Well, yeah, in a way. Because “Budokan” was like what everybody had seen, that band who opened for Kiss. Oh yeah, that was them. We were talking about ‘Hello There,” that opens the “Budokan” record. And that’s what reminded people of what they saw, not what they heard. I mean if you hear “I Want You To Want Me” on the studio version and then you hear it from live from “At Budokan” it’s like yeah it’s the same song, but it’s so much different.

We had gone from town to town to town opening for everyone that we could, that was the band that people saw and that’s Cheap Trick.

And the Budokan show was a thank you to the Japanese fans who had really been there from the beginning.

Yeah, with the stilted talking – “This…next…one…is…the…first…song…on…our…new…album.” We were told to talk slow and enunciate. You can already tell I’m a lousy actor.

When did you first become aware that your most active fan base was overseas?

Because we used to get fan mail from there. No one wrote to us in the United States except the musicians union wanting their dues.
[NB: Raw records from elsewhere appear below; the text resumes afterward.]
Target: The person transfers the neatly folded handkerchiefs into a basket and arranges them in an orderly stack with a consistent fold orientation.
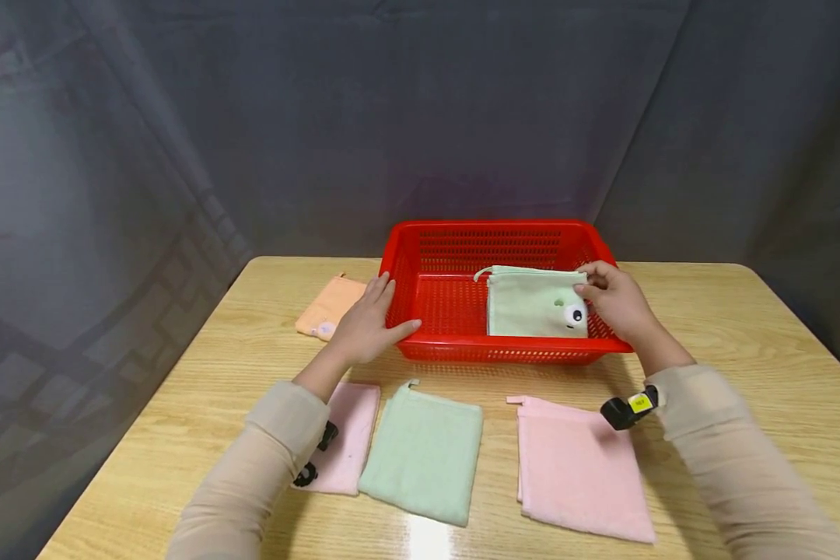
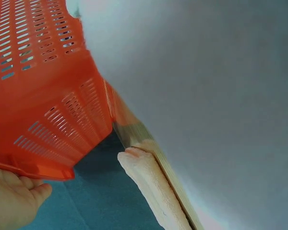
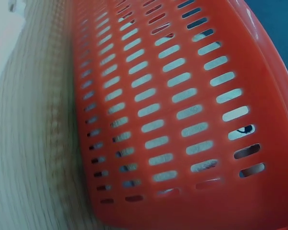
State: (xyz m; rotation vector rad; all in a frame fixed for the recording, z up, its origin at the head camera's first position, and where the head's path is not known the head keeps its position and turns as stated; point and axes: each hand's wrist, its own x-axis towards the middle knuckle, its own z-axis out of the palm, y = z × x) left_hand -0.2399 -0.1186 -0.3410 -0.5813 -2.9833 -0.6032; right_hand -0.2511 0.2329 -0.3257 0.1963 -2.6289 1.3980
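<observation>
My right hand pinches the upper right corner of a folded light-green towel with a stitched eye. That towel stands in the right part of a red plastic basket, with a hanging loop at its upper left. My left hand rests at the basket's left rim, fingers extended and thumb spread toward the front edge. In the left wrist view the left hand shows at the basket's rim. Through the slots of the basket wall in the right wrist view, pale cloth shows; the right hand is out of that view.
On the wooden table, in front of the basket, lie a pink towel, a green towel and another pink towel. An orange towel lies left of the basket. A dark curtain hangs behind.
</observation>
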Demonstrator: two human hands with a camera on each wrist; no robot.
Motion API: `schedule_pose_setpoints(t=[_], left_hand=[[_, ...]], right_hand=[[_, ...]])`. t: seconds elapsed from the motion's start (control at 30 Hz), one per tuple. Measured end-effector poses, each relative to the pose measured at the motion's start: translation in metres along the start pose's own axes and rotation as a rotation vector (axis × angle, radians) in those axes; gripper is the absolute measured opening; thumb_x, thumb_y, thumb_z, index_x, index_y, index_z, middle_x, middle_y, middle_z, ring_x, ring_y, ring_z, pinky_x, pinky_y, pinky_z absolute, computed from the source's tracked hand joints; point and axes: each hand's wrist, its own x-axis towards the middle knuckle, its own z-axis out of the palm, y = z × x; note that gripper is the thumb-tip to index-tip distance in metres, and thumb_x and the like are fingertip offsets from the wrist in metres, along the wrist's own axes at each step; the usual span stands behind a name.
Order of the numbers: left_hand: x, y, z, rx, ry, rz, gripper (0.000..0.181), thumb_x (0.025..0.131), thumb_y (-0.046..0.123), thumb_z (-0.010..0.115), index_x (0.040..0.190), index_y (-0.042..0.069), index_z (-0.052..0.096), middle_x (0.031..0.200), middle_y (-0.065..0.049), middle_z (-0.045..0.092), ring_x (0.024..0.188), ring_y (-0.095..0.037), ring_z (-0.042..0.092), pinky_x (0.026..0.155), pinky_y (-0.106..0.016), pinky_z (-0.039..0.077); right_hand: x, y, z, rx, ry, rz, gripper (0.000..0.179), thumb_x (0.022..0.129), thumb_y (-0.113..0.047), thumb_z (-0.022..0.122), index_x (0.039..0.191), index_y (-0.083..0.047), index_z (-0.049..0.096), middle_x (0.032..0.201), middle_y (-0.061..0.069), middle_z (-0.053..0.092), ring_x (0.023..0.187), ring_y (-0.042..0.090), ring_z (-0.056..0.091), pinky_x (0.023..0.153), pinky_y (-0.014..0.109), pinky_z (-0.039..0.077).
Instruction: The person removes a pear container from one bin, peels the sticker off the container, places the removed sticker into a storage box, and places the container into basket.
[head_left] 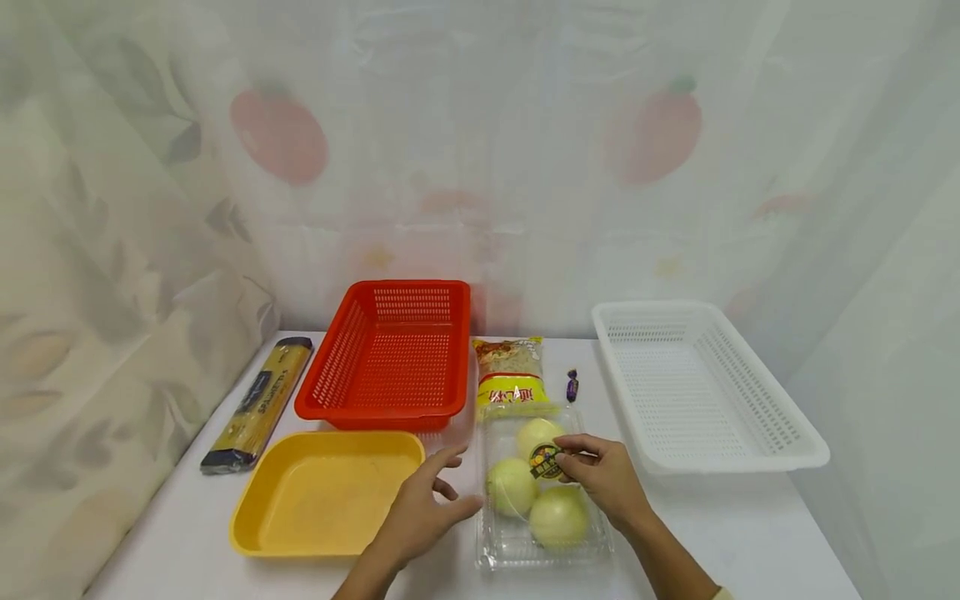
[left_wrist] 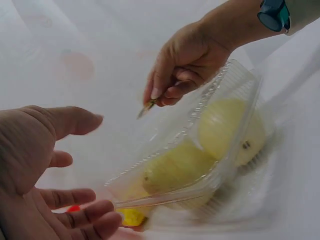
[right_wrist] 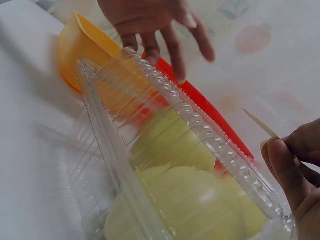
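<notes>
My right hand (head_left: 603,475) pinches a thin round label (head_left: 546,461) with a dark, colourful fruit print between thumb and fingers. It holds the label above a clear plastic clamshell box (head_left: 502,550); in the right wrist view the label (right_wrist: 260,123) shows edge-on, apart from the lid. Inside the box lie three round pale yellow-green fruits (head_left: 559,517), their exact kind not plain. My left hand (head_left: 420,508) hovers at the box's left side with fingers spread, holding nothing. In the left wrist view the left hand (left_wrist: 45,175) has its palm turned toward the box.
A yellow tray (head_left: 326,492) stands left of the box, with a red basket (head_left: 408,350) behind it and a spaghetti pack (head_left: 258,408) at far left. Behind the box lie a yellow food bag (head_left: 512,375) and a purple wrapped candy (head_left: 572,386). A white basket (head_left: 705,392) stands right.
</notes>
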Motion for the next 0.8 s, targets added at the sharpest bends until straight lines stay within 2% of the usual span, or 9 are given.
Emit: schedule_pose_setpoints(t=[0.13,0.27,0.47,0.57,0.63,0.8], left_hand=[[-0.008,0.007,-0.016,-0.019,0.062,0.025,0.065,0.074,0.022,0.085,0.132,0.026,0.057,0.120,0.000,0.059,0.086,-0.020,0.057,0.069,-0.030,0.050],[-0.014,0.006,-0.031,-0.034,0.103,0.059,0.067,0.072,0.019,0.086,0.131,0.031,0.057,0.121,0.011,0.057,0.100,-0.019,0.054,0.079,-0.034,0.050],[-0.024,-0.005,-0.054,0.009,0.137,0.167,0.063,0.075,0.022,0.084,0.131,0.029,0.057,0.129,0.009,0.055,0.115,-0.020,0.049,0.087,-0.039,0.048],[-0.027,-0.010,-0.066,0.042,0.150,0.171,0.060,0.077,0.024,0.083,0.131,0.029,0.057,0.132,0.009,0.053,0.117,-0.013,0.047,0.089,-0.039,0.046],[-0.030,-0.013,-0.073,0.059,0.158,0.150,0.060,0.078,0.025,0.083,0.131,0.030,0.057,0.133,0.009,0.052,0.118,-0.010,0.046,0.090,-0.038,0.045],[-0.036,-0.018,-0.090,0.114,0.194,0.113,0.056,0.080,0.029,0.081,0.131,0.030,0.057,0.138,0.005,0.048,0.120,-0.008,0.042,0.092,-0.030,0.041]], right_hand=[[-0.001,0.000,0.001,0.002,-0.002,0.003,0.026,0.085,0.008,0.066,0.108,0.019,0.062,0.095,0.024,0.062,0.076,0.019,0.067,0.067,0.034,0.056],[-0.001,-0.001,0.001,-0.002,0.003,0.005,0.025,0.084,0.008,0.066,0.107,0.018,0.062,0.096,0.024,0.062,0.077,0.021,0.067,0.067,0.035,0.056],[-0.001,-0.002,0.002,-0.007,0.004,0.011,0.025,0.085,0.008,0.066,0.107,0.018,0.062,0.097,0.024,0.062,0.078,0.021,0.067,0.067,0.035,0.056],[-0.002,-0.003,0.002,-0.003,0.006,0.016,0.025,0.085,0.008,0.066,0.107,0.018,0.062,0.098,0.024,0.062,0.078,0.021,0.067,0.067,0.034,0.056],[-0.002,-0.003,0.003,-0.002,0.011,0.021,0.025,0.085,0.009,0.066,0.107,0.018,0.062,0.098,0.024,0.062,0.078,0.021,0.067,0.067,0.034,0.056],[-0.003,-0.003,0.003,-0.008,0.015,0.027,0.025,0.084,0.009,0.066,0.108,0.018,0.062,0.099,0.024,0.062,0.078,0.022,0.068,0.067,0.034,0.056]])
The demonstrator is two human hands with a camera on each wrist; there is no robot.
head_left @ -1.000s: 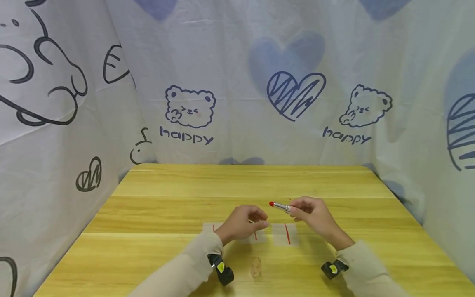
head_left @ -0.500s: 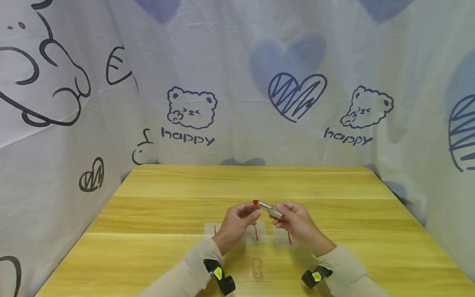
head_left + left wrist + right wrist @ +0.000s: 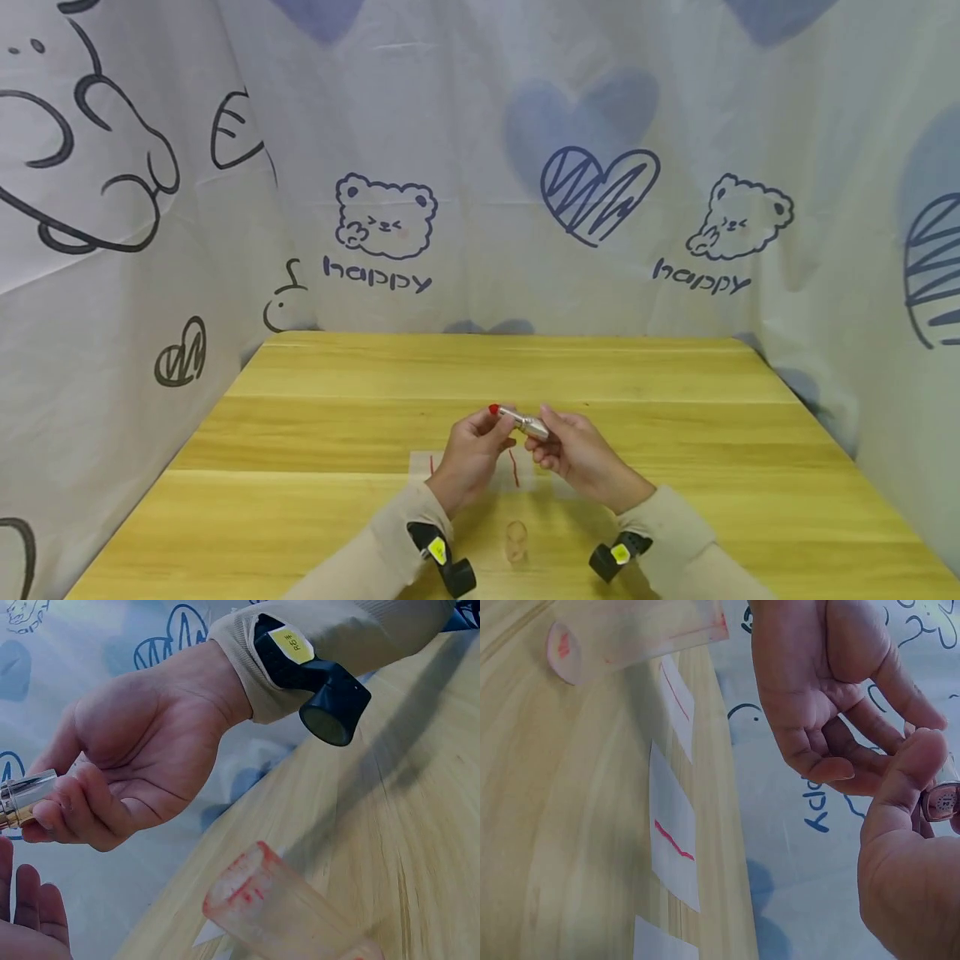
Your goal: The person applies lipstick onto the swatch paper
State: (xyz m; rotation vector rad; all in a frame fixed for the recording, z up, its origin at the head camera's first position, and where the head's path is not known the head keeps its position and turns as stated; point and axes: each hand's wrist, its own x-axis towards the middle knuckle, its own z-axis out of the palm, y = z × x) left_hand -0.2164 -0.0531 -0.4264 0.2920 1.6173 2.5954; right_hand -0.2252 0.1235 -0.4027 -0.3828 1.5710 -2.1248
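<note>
A silver lipstick (image 3: 534, 428) with a red tip is up above the table, between both hands, tip toward the left. My left hand (image 3: 468, 457) pinches its metal tube close to the red end, thumb on the near side. At the base end, my right hand (image 3: 588, 462) holds the lipstick between thumb and fingers; the right wrist view shows the round label on the base between them. Below the hands, a clear cap (image 3: 517, 543) stands upright on the table, with red smears inside it in the left wrist view.
Behind the cap, white paper pieces lie in a row on the wooden table (image 3: 300, 517). One paper (image 3: 673, 825) bears a red stroke. The left hand partly covers another paper (image 3: 422, 461). A printed cloth (image 3: 480, 250) hangs around the table's back and sides.
My right hand has brought the lipstick leftward to my left hand, which has gone from empty to pinching the tube. The cap stays put.
</note>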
What was the fan mail like from Japan?

You are the greatest. We love you. Come here. Let me be your special one.

What did it feel like getting off the plane in Tokyo in 1978?

Are you kidding? You get off the plane and people actually like you? It’s very good.

So “Budokan” was intended to be a Japanese release but there was great demand in the U.S. and it was finally released here and “I Want You To Want Me” broke the band at radio but the album almost didn’t get made because of the condition of the tapes when they came in for mixing, right?

You’ve done your homework. Yeah, like the bass drum was not there at all, there was a signal but it was recorded lousy. We almost had to re-record it. They had to find the sound from another area of the tape and transfer it over.

Were there studio overdubs on “Budokan?”

Only if something wasn’t loud enough to hear.

In a lot of live albums around that time, and Kiss has ‘fessed up to this for “Alive II,” the crowd noise was sweetened.

I think they took our crowd noise and turned it down because it was too loud. One night a girl jumps out of the balcony and runs on the stage at the beginning of “Ain’t That a Shame” and grabs me and then she’s whisked away. That intro is different than what’s on the “Budokan” record, a little bit of silly history. I don’t think she was aiming for me but she got me and that changed the intro of how that song went forever.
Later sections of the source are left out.